> Your instructions: For the entries that follow, retype exactly the lines from the one containing "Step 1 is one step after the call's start" to the one containing "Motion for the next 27", inclusive, and only those. Images stay out of the copy.

> Stored items:

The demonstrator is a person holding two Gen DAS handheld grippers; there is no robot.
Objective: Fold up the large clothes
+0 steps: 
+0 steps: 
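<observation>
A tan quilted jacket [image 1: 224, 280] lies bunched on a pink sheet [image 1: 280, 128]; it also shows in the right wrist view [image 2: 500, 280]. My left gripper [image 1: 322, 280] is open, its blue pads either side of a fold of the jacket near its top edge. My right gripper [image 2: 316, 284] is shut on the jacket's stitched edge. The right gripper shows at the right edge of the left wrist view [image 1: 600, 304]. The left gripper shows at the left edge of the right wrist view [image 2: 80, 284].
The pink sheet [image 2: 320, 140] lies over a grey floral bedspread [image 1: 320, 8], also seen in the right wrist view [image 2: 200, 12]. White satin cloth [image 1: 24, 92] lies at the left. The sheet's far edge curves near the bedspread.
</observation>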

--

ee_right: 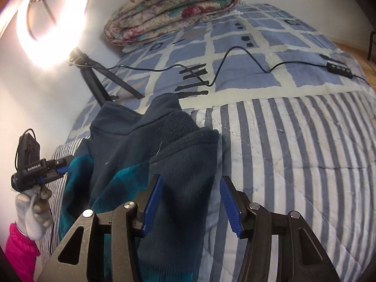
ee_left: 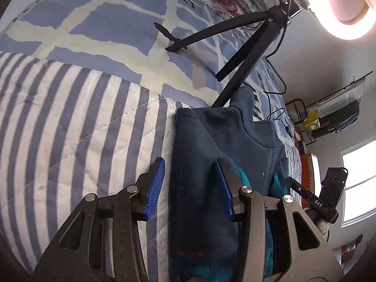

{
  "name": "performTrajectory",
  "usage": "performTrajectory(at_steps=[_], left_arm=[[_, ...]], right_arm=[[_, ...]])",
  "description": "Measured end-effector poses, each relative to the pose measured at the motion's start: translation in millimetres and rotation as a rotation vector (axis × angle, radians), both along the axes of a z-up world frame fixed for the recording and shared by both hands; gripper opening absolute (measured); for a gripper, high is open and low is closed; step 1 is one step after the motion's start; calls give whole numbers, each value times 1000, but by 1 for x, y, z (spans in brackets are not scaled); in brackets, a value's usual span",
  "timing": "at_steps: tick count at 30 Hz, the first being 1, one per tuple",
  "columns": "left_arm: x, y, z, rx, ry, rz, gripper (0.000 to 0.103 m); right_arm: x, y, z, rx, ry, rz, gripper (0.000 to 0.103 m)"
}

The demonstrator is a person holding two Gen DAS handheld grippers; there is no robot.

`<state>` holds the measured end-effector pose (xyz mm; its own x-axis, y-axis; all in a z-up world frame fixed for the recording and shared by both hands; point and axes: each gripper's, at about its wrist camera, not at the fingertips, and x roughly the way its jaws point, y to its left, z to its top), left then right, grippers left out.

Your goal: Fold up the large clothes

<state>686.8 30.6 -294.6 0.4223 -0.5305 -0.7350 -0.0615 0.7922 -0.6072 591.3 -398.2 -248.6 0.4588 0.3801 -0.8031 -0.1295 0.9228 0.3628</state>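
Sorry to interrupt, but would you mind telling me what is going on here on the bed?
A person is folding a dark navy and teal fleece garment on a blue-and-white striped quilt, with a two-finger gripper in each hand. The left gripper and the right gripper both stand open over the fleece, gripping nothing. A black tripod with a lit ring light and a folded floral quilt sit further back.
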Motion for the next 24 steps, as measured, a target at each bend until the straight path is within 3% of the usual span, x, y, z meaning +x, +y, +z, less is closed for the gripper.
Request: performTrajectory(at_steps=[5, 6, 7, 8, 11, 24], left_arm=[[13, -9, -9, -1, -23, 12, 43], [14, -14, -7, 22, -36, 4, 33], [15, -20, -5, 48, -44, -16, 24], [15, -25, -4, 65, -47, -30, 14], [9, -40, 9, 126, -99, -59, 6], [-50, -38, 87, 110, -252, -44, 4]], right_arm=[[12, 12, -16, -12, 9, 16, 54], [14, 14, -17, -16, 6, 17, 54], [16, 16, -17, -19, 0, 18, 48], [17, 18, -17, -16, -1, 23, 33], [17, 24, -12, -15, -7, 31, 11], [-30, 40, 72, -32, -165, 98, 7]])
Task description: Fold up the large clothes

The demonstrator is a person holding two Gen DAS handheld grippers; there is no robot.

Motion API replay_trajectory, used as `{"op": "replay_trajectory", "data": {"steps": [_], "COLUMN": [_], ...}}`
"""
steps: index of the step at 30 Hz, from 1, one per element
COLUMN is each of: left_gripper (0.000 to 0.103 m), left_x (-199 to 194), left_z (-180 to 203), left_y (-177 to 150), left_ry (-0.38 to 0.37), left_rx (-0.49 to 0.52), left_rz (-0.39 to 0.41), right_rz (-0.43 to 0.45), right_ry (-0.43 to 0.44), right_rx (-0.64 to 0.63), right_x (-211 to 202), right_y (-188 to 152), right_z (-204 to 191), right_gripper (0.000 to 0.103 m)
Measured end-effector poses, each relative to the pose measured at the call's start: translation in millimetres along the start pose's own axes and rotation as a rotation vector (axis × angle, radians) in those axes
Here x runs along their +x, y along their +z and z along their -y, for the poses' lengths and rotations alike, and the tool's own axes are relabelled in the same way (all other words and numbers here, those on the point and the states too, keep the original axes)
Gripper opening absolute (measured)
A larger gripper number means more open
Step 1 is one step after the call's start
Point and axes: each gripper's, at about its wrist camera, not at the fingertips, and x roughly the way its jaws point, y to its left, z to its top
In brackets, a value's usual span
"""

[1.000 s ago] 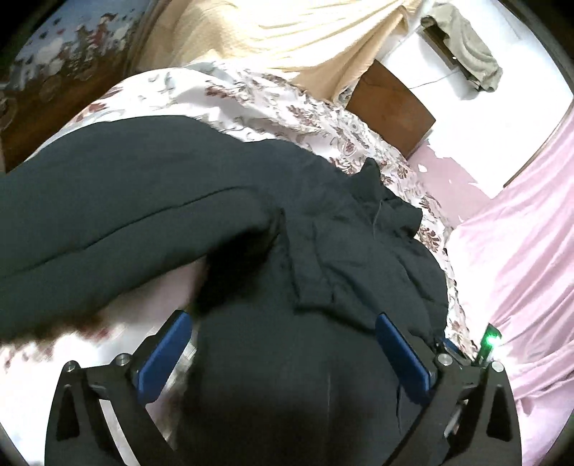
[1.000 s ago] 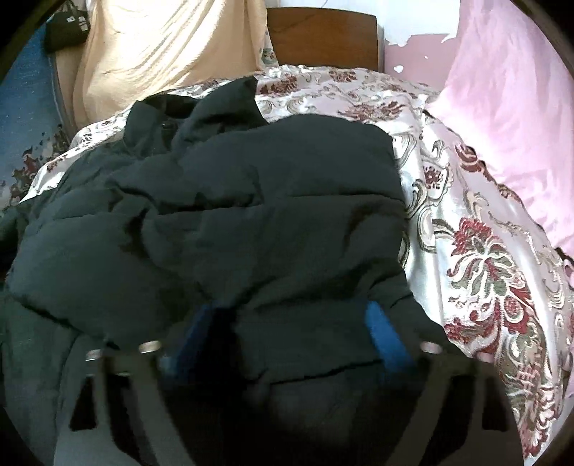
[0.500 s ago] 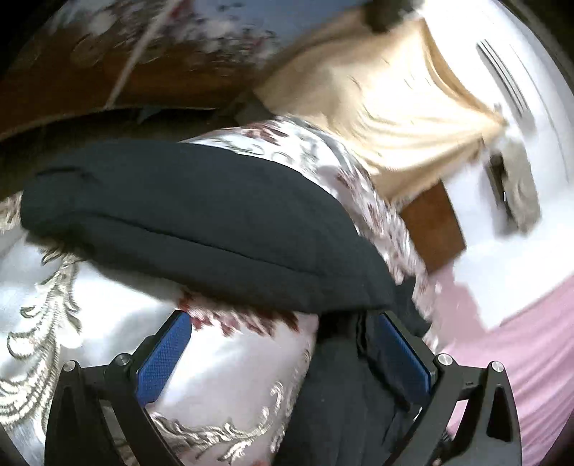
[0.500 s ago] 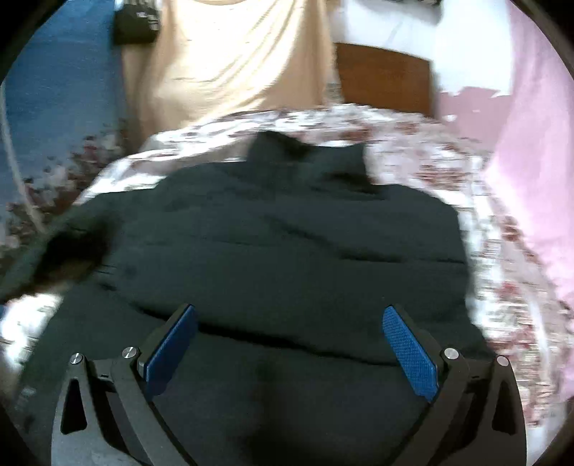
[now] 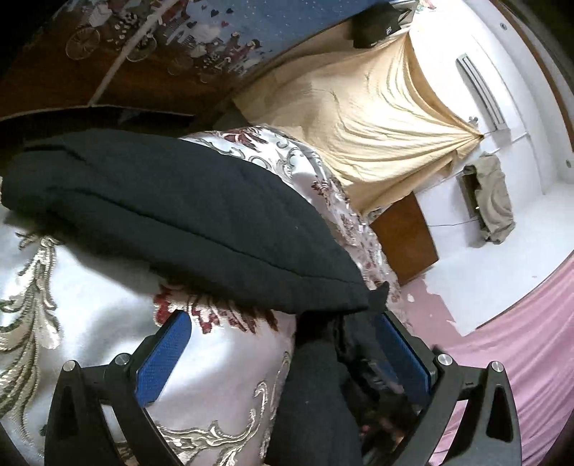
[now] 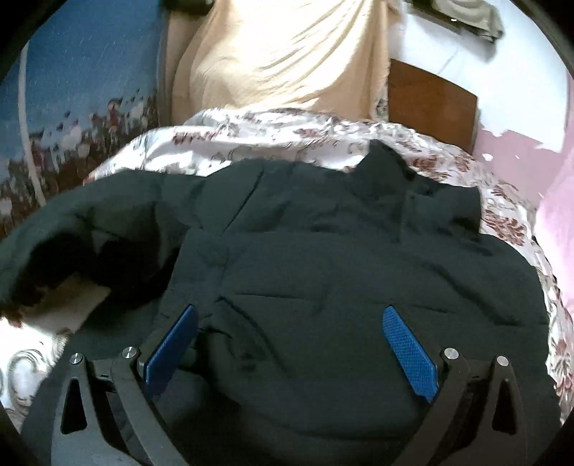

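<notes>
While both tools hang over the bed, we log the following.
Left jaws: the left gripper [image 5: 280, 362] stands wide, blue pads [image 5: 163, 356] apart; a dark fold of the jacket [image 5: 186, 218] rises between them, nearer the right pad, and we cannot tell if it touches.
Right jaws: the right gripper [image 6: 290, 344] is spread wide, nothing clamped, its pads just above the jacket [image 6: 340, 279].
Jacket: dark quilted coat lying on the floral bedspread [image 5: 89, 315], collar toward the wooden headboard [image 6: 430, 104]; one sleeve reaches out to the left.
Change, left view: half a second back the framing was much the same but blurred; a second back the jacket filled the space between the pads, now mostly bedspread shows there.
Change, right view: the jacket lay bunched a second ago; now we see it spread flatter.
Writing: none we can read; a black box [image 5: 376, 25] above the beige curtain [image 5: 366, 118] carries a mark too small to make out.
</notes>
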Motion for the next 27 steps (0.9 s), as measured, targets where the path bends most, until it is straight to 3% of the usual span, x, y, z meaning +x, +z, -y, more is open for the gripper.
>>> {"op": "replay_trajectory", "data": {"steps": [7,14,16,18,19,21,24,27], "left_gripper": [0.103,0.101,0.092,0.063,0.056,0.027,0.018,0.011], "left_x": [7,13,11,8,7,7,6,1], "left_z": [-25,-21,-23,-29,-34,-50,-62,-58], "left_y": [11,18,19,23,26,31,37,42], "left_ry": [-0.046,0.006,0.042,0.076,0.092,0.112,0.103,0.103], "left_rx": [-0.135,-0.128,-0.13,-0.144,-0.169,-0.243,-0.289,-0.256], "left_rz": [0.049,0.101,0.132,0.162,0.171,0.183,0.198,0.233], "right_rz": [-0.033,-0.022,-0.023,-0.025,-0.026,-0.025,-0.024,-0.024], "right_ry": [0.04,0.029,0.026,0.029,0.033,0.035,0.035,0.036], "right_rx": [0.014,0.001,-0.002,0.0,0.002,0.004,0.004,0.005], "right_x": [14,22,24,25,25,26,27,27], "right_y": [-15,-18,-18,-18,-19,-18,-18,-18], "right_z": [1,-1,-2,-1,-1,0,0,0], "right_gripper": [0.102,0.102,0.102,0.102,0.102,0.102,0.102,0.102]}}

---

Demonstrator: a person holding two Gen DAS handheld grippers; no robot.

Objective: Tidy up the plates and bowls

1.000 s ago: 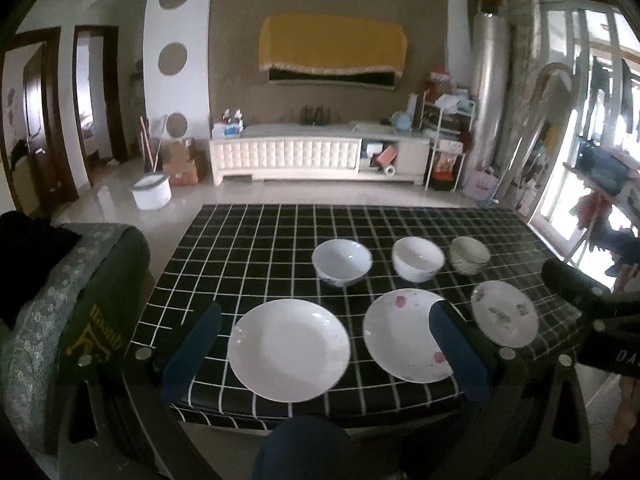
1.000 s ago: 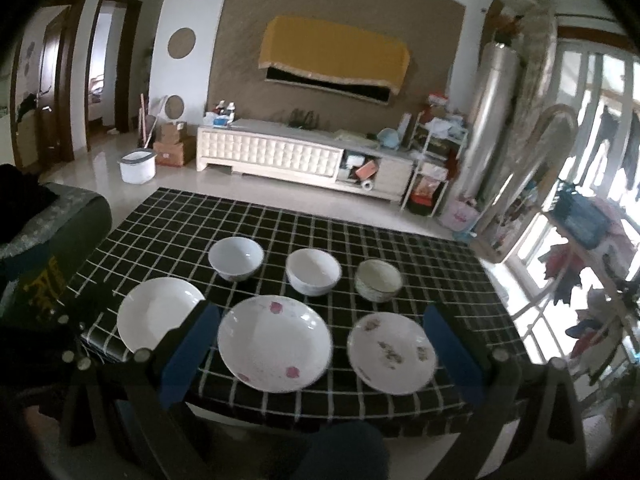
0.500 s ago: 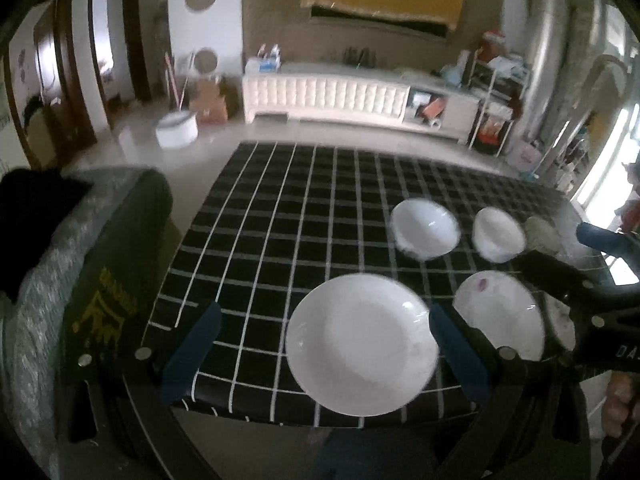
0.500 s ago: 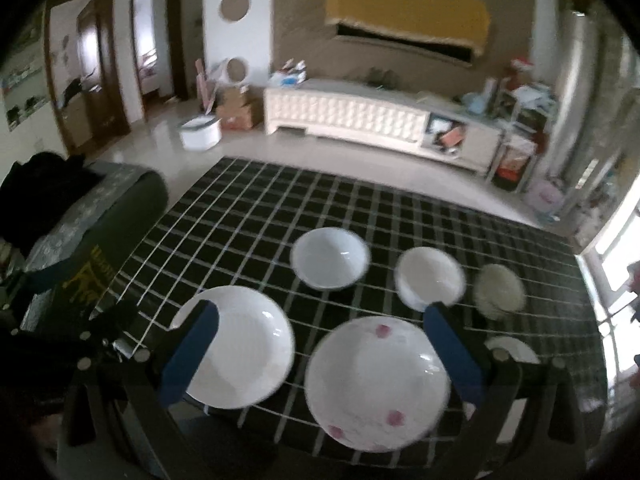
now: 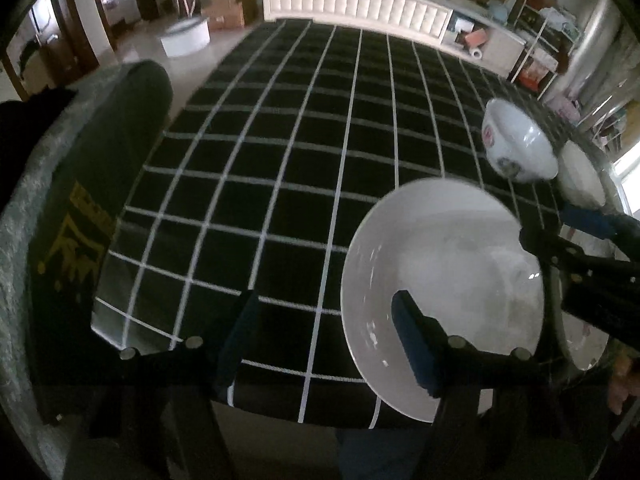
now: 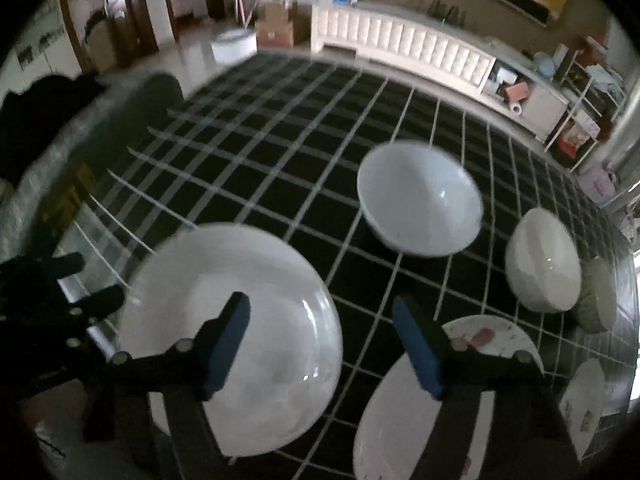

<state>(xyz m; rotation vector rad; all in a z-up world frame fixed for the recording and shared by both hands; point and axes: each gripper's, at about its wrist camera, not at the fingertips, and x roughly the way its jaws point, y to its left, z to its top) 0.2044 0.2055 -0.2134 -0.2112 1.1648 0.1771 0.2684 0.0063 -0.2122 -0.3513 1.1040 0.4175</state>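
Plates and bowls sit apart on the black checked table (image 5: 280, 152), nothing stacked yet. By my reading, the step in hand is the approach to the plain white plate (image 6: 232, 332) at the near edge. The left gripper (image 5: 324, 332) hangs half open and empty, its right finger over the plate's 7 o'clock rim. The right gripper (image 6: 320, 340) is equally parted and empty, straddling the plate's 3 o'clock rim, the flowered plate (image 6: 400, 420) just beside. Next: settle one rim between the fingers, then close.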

> Written reply:
Step 1 is one step after the call's start
Point and axes: each gripper's, at about its wrist camera, not at the fingertips, and x roughly the way its jaws point, y to its left, z to its top
In brackets, a value's usual span
"""

[1.000 s ago] 
[1.000 s ago] 
[0.500 s ago] 
[0.500 s ago] 
[now] 
[now] 

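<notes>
While both tools hang over the bed, we log the following.
Left jaws: the left gripper [image 5: 280, 362] stands wide, blue pads [image 5: 163, 356] apart; a dark fold of the jacket [image 5: 186, 218] rises between them, nearer the right pad, and we cannot tell if it touches.
Right jaws: the right gripper [image 6: 290, 344] is spread wide, nothing clamped, its pads just above the jacket [image 6: 340, 279].
Jacket: dark quilted coat lying on the floral bedspread [image 5: 89, 315], collar toward the wooden headboard [image 6: 430, 104]; one sleeve reaches out to the left.
Change, left view: half a second back the framing was much the same but blurred; a second back the jacket filled the space between the pads, now mostly bedspread shows there.
Change, right view: the jacket lay bunched a second ago; now we see it spread flatter.
Writing: none we can read; a black box [image 5: 376, 25] above the beige curtain [image 5: 366, 118] carries a mark too small to make out.
</notes>
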Motion for the next 27 steps (0.9 s), as measured, targets where the path bends most, until it is straight to 3% of the usual span, x, y, z meaning +x, +z, -y, more is open for the gripper.

Output for the exercise is complete.